Your instructions
In the entries below, count the lines that include the word "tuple" and reply with the number alone.

Dataset excerpts
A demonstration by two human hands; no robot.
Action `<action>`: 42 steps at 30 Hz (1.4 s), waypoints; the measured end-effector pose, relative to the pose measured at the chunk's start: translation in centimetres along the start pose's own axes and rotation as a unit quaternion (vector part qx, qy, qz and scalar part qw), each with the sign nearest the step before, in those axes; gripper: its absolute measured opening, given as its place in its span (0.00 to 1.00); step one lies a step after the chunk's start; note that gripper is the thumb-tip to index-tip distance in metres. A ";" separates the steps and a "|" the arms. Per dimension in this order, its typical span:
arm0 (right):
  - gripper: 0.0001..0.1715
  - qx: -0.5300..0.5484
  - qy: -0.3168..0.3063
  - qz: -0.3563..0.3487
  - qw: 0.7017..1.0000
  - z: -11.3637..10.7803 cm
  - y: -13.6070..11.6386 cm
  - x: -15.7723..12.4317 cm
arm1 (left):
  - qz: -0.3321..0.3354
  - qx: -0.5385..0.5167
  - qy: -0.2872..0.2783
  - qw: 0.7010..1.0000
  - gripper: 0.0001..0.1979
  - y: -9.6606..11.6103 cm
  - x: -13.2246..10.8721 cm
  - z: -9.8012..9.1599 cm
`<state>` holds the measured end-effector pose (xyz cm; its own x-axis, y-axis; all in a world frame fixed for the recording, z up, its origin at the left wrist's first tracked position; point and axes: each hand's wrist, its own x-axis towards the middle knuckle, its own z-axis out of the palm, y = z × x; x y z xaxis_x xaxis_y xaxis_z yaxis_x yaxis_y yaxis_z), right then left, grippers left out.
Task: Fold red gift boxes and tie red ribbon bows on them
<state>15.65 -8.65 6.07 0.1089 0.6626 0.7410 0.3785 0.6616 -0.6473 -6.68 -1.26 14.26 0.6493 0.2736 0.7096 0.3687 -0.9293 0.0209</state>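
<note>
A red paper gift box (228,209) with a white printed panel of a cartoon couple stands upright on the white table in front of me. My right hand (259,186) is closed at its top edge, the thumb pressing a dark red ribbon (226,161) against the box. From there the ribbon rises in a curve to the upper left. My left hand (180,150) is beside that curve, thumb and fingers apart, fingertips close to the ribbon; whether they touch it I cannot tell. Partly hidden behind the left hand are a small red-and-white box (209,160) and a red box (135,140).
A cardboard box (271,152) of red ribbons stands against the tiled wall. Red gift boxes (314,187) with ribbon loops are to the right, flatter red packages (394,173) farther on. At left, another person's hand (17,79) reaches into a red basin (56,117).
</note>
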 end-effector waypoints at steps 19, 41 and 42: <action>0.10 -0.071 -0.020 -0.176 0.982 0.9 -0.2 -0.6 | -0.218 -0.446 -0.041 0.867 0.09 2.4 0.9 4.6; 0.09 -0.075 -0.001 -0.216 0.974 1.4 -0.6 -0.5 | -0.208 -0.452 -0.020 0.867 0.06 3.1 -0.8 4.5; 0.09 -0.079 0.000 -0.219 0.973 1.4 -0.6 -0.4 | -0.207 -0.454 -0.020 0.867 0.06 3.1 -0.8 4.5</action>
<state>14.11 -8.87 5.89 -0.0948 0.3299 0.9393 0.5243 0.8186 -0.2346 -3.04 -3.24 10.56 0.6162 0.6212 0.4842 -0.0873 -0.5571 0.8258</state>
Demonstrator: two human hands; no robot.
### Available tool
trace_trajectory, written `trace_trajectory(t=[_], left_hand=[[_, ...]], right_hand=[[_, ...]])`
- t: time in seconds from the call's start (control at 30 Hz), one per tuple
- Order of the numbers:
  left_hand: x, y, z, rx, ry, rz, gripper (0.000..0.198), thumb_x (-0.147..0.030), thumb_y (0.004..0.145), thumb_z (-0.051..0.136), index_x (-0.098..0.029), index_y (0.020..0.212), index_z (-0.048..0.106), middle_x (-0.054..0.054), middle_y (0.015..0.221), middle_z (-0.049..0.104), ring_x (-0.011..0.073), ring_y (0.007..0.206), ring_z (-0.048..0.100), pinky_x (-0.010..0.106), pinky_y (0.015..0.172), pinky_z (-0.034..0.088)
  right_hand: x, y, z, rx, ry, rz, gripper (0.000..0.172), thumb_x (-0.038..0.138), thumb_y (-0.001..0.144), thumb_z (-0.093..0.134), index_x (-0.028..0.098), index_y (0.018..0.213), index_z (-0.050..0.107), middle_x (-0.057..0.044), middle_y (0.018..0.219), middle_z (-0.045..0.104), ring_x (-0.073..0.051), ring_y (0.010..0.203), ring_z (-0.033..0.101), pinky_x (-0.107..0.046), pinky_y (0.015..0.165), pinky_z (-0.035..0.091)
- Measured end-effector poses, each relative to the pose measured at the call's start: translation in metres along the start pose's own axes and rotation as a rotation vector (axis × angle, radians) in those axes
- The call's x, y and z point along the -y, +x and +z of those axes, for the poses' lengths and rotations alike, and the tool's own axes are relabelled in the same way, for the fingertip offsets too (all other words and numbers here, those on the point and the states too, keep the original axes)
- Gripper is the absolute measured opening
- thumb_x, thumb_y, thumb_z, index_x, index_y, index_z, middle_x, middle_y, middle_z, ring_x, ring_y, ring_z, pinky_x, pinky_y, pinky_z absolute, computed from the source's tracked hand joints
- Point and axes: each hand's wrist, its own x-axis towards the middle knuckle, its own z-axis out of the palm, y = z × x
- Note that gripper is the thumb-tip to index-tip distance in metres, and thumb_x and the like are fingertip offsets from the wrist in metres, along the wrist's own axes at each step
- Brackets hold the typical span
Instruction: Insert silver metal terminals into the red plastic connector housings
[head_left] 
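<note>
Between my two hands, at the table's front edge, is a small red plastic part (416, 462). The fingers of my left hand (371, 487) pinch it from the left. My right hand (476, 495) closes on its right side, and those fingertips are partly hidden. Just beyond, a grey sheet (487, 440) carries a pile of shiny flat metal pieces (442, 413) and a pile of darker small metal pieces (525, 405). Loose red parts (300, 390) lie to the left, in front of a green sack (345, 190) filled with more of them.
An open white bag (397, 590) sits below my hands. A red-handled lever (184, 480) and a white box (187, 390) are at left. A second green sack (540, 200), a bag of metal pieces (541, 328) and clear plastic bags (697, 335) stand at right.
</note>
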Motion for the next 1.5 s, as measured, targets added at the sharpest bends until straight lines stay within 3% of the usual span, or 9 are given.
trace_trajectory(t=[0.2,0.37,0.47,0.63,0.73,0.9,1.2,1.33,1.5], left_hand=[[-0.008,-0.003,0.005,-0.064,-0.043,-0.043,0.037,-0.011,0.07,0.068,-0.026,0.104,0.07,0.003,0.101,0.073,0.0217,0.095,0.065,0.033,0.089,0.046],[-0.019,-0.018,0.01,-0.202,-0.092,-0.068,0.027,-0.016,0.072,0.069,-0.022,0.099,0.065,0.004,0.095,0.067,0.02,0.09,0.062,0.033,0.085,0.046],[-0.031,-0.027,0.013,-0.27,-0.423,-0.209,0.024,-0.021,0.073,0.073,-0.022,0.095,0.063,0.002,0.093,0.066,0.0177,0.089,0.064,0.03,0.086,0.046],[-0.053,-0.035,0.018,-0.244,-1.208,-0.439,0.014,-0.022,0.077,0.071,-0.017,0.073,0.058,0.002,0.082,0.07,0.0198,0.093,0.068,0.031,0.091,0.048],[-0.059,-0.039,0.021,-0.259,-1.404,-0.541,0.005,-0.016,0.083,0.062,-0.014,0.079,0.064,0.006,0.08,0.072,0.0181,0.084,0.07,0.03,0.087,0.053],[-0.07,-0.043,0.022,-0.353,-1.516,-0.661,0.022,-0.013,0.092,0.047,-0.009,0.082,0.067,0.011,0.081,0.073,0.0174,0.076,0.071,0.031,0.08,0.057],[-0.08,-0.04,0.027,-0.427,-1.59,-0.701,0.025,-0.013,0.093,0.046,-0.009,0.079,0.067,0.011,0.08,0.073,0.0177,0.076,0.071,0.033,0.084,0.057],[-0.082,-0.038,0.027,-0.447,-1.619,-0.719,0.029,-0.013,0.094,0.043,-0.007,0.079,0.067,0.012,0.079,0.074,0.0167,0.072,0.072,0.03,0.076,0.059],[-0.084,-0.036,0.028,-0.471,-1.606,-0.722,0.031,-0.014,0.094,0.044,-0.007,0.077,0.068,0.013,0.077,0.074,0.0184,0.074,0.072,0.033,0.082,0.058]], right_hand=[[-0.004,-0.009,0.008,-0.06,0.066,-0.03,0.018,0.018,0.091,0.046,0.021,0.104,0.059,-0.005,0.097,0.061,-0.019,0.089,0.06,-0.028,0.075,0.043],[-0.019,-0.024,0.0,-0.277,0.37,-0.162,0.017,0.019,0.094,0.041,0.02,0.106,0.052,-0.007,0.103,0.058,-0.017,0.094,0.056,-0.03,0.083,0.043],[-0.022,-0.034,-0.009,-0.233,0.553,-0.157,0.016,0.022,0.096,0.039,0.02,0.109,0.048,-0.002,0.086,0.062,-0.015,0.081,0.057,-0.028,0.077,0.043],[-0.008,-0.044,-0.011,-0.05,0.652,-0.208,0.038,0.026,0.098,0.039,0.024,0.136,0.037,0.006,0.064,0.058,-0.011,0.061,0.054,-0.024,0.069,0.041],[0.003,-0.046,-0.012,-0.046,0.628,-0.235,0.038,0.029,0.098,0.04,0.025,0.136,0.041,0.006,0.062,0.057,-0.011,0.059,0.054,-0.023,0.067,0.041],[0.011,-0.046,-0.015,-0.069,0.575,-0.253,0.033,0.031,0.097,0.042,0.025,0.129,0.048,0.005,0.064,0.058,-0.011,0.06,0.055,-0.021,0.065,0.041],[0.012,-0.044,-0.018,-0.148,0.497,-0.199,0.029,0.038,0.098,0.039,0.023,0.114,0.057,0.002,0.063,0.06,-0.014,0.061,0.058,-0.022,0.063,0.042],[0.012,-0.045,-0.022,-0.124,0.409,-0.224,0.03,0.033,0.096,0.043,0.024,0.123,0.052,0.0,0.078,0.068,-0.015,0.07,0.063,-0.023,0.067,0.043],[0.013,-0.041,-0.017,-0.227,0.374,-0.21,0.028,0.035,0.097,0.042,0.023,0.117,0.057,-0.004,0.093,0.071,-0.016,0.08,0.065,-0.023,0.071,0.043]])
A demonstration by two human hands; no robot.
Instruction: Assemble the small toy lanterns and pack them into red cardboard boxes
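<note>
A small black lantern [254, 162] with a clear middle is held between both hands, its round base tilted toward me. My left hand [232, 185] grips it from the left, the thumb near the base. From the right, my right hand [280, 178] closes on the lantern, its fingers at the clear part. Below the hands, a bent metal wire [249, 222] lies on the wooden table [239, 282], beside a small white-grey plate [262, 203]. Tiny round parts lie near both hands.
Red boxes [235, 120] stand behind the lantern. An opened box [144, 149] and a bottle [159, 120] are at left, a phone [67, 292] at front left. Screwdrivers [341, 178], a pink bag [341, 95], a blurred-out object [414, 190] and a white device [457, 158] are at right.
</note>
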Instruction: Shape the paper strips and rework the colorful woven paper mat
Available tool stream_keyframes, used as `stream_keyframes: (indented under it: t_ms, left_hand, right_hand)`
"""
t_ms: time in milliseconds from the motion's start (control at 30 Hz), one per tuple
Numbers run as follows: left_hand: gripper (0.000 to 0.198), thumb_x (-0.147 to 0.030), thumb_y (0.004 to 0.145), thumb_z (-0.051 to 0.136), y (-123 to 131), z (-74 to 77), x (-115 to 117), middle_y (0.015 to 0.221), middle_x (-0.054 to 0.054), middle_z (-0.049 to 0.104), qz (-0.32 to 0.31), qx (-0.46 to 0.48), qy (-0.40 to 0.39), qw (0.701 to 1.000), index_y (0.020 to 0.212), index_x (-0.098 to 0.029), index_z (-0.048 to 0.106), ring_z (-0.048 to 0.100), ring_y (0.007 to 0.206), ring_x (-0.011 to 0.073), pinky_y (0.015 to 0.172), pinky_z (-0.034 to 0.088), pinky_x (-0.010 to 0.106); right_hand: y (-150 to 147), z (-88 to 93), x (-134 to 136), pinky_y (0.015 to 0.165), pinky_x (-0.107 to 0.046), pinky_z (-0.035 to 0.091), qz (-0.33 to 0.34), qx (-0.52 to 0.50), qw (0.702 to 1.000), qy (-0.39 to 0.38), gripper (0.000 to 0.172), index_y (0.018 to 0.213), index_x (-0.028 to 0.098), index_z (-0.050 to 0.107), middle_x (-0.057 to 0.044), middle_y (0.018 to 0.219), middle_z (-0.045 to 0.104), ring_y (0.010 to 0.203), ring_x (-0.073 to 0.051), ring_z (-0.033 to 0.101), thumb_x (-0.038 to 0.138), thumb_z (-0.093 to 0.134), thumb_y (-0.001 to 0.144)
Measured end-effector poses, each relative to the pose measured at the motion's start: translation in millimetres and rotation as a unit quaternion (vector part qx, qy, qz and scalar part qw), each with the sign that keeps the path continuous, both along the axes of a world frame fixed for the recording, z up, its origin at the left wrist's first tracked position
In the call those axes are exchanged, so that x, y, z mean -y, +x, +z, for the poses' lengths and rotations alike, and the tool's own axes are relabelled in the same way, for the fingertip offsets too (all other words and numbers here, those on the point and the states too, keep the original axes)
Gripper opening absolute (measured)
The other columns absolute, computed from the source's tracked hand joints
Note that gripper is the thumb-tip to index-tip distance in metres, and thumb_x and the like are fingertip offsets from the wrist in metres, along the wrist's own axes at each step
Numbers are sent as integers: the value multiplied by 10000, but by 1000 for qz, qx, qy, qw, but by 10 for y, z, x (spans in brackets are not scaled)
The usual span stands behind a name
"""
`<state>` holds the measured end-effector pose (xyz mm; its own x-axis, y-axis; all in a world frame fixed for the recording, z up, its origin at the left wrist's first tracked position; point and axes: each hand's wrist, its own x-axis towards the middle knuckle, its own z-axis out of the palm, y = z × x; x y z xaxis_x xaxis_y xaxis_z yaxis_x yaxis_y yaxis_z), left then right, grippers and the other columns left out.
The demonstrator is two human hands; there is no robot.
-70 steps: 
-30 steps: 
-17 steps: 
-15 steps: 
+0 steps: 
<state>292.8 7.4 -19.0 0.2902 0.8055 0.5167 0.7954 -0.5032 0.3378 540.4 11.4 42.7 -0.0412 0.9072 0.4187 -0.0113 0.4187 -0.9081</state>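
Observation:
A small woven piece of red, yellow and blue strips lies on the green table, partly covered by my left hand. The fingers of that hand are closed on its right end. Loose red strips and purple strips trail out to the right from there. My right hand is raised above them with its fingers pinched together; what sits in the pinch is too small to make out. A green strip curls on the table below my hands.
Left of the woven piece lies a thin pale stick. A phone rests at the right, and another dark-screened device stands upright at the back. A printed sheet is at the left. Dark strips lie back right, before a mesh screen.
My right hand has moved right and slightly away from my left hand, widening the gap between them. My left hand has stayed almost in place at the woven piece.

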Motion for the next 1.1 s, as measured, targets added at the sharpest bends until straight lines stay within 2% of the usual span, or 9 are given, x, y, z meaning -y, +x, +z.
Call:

Exercise answer
2